I recommend LKQ-Keystone for him to look into. They do Like Kind & Quality (LKQ) parts.  Far less expensive than new.  I just had work done on my vehicle after hitting a curb and damaging a wheel and the suspension of my vehicle. My vehicle is a 2018 model and we are not going to buy new vehicles for another 5 or so years.  Our insurance covers for LKQ replacement parts for anything older than 5 years.  So, they replaced the damaged wheel with an LKQ wheel for $400 compared to $1300 for a new OEM replacement.  LKQ suspension parts were $40 Vs another $2K for new OEM parts.  My insurance covers the parts for as long as I own the vehicle though the parts are not brand new.  Labor of course is a different story.  Labor for the repairs was $3K which your SS can avoid if he is doing the repairs himself.  So, LKQ should be the direction SS goes IMHO.

He can figure out how to pay for it.  If you live in a city with a LKQ-Keystone location, he may be able to just pay cash unless they have to source the parts and ship them in.

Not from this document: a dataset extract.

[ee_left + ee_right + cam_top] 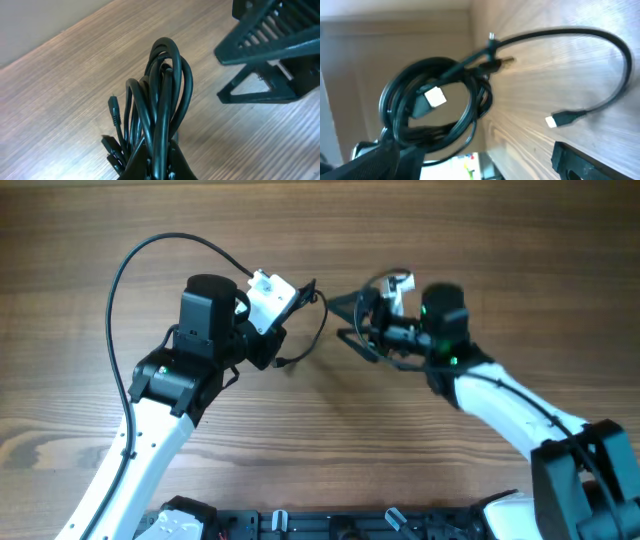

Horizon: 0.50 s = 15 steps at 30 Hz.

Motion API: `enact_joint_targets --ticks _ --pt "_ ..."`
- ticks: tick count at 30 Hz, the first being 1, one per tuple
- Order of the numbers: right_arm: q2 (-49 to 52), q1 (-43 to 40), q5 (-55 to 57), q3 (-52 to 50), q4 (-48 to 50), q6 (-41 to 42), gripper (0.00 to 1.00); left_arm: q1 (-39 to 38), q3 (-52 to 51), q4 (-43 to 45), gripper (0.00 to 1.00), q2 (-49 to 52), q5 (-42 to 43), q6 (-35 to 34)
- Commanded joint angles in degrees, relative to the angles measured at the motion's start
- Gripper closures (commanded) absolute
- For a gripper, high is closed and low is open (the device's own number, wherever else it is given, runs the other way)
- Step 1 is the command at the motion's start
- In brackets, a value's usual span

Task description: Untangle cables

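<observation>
Left gripper [304, 293] is pinched tight on one knotted bundle of cables [159, 117], held up over the table [300, 440]. Right gripper [348, 322] is just beside the bundle, jaws spread wide. Can't count the individual cords, tbh.

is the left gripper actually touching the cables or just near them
Touching. The left wrist view shows the left gripper shut on the base of the cables, whose loops rise straight out from between its fingers.
</observation>
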Motion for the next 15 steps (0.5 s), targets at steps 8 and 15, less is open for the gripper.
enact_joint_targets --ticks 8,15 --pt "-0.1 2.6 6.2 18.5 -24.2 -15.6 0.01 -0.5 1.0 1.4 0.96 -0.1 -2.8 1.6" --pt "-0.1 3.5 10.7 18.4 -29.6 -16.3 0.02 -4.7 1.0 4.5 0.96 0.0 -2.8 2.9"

They will also ship them directly to you.   == If there is no LKQ-Keystone location in your area and SS has no credit car that he can use to oerder the parts from LKG-Keystone,  SS needs to hit the salvage yards, pull the parts himself, and pay the yard cash.  Most yards these days will pull the parts for you for a fee.

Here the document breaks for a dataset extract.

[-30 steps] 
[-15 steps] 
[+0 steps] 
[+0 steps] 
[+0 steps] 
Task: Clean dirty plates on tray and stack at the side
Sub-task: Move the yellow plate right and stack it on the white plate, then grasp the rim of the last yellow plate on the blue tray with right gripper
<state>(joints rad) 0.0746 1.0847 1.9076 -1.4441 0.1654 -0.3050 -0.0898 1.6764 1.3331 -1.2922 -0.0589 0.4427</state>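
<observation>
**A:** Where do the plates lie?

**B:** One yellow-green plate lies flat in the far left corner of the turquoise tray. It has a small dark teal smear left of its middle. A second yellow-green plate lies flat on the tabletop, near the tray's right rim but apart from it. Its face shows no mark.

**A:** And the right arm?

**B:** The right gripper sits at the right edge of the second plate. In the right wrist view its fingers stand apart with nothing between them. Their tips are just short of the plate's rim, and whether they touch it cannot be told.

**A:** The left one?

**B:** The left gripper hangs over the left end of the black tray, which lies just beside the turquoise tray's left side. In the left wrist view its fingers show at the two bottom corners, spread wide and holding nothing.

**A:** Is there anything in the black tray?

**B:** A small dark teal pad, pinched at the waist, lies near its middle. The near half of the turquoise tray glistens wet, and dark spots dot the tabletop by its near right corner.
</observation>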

Time for Skippy to figure it out without begging daddy for $Thousands.

IMHO of course.

Harry's picture

That tells me DH is no good with money. He will spend his and yours..  He should take out a loan if he wants to give SS  1,000 S OF $.  3,000 is a good start.  Just make sure that DH understands him paying off that loan doesn't mean you will be making up for his short fall.'s in money.   
'This seams like a life long money problem's  in his family.  Not your problem 

ImperfectlyPerfect's picture

The answer is: NO. Don't give your hard earned savings to this squatter who treats you like garbage. Seriously, uncomplicate the situation that will turn into a never-ending revolving door with SS then SD, etc... Hold strong, don't bend for these people. You don't owe them a thing. 

Dollbabies's picture

Is his car worth a 3K repair job? I have almost always, at least until retirement, driven a used car and quickly learned that when one big thing happened to my car others were not far behind.

Winterglow's picture

I agree. I have been in the situation where repairs would have cost me as much as buying a second-hand car in decent condition. There comes a point where you need to stop pouring money into a lost cause.

Dollbabies's picture

if you could tie the car repair $$$ to his getting a job. Plus the conversation about loan terms, of course.